OR WAIT 15 SECS
When is curve weighting a good idea?
This is the fifth and final instalment in a series of "LC Troubleshooting" columns about various aspects of calibration of liquid chromatography (LC) methods and problems related to calibration. We have looked at questions related to whether or not the calibration curve should pass through the origin,1 how to determine method limits,2 the use of %-error plots to highlight potential problems3 and which calibration model to use.4 This month will focus on a more specialized topic, the use of curve weighting. This is also an appropriate topic, because it addresses questions submitted by several readers asking why I didn't weight the curves in the discussion of whether or not the calibration curve passed through the origin.1
When a least-squares linear regression is used to fit experimental data to a linear calibration curve, equal emphasis is given to the variability of data points throughout the curve. However, because the absolute variation (as opposed to %-error) is larger for higher concentrations, the data at the high end of the calibration curve tend to dominate the calculation of the linear regression. This often results in excessive error at the bottom of the curve. One way to compensate for this error and to give a better fit of the experimental data to the calibration curve is to weight the data inversely with the concentration, a process called curve weighting. The weighting of calibration curves will often lower the overall error of the method and, thus, improve the quality of the analytical results. Most LC calibration curves that span several orders of magnitude show increasing error with increasing concentration, whereas the relative error (percent relative standard deviation, %RSD) is reasonably constant. Curve weighting should be evaluated whenever the relative error is fairly constant throughout the calibration curve.5
There are also regulatory reasons why curve weighting should be considered. The FDA's guidelines for validation of bioanalytical methods6 contains this statement (my italics): "Standard curve fitting is determined by applying the simplest model that adequately describes the concentration–response relationship using appropriate weighting and statistical tests for goodness of fit." How are "simplest", "adequately" and "appropriate" determined? It seems to allow many interpretations, however, one key point is that weighting should be evaluated and the evaluation of the impact of curve weighting allows for statistical tests to be applied.

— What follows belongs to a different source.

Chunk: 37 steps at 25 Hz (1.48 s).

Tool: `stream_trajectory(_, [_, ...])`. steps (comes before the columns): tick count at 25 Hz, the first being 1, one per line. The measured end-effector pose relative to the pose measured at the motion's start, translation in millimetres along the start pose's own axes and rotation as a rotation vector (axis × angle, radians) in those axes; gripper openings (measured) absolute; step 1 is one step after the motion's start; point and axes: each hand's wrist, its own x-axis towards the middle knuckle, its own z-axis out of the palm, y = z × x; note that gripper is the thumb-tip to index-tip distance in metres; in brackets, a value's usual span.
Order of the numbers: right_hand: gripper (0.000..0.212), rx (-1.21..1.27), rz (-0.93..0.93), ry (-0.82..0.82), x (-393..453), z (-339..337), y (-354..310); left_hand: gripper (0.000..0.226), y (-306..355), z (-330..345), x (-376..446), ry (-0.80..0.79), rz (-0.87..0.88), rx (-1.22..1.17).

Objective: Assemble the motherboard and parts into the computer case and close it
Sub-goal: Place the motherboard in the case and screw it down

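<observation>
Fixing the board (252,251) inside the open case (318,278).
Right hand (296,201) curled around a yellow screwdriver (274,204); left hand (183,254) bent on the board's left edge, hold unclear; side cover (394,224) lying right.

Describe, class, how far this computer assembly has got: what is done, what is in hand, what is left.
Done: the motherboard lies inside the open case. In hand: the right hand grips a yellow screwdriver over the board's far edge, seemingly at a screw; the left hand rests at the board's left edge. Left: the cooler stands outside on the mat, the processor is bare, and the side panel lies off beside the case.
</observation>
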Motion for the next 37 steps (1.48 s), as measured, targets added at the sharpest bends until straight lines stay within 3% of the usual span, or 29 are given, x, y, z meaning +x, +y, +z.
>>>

A thorough evaluation of the appropriateness of curve weighting and selection of the weighting factor is best done at the end of method development or during method validation when a sufficiently large data set is available to calculate standard deviations at each calibrator concentration. However, because most LC calibration curves exhibit similar characteristics from the standpoint of weighting, we can use a few shortcuts for the present discussion.
The first step is to determine if the standard deviation at the lower limit of the curve is significantly different from that at the upper end. This determination is based upon the F-test, which compares standard deviations for two populations. However, this test is a bit moot for the case of LC calibration curves that span two or more orders of magnitude. In almost every case, the standard deviation (or absolute error) will increase with concentration, causing the null hypothesis of the F-test to be rejected.
An alternative way to come to the same conclusion is that the %RSD is fairly constant throughout the curve. We know the latter to be the common observation. For example, the FDA's guidelines for validation of bioanalytical methods (drugs in biological matrices, such as plasma) suggest that the method precision and accuracy be ≤±15% at all concentrations above the lower limit of quantification (LLOQ) and ±20% at the LLOQ. It is clear that the FDA expects the error to be approximately constant throughout the calibration curve — this is the nature of LC calibration curves. So after testing a couple of data sets to satisfy yourself, you can probably skip the F-test.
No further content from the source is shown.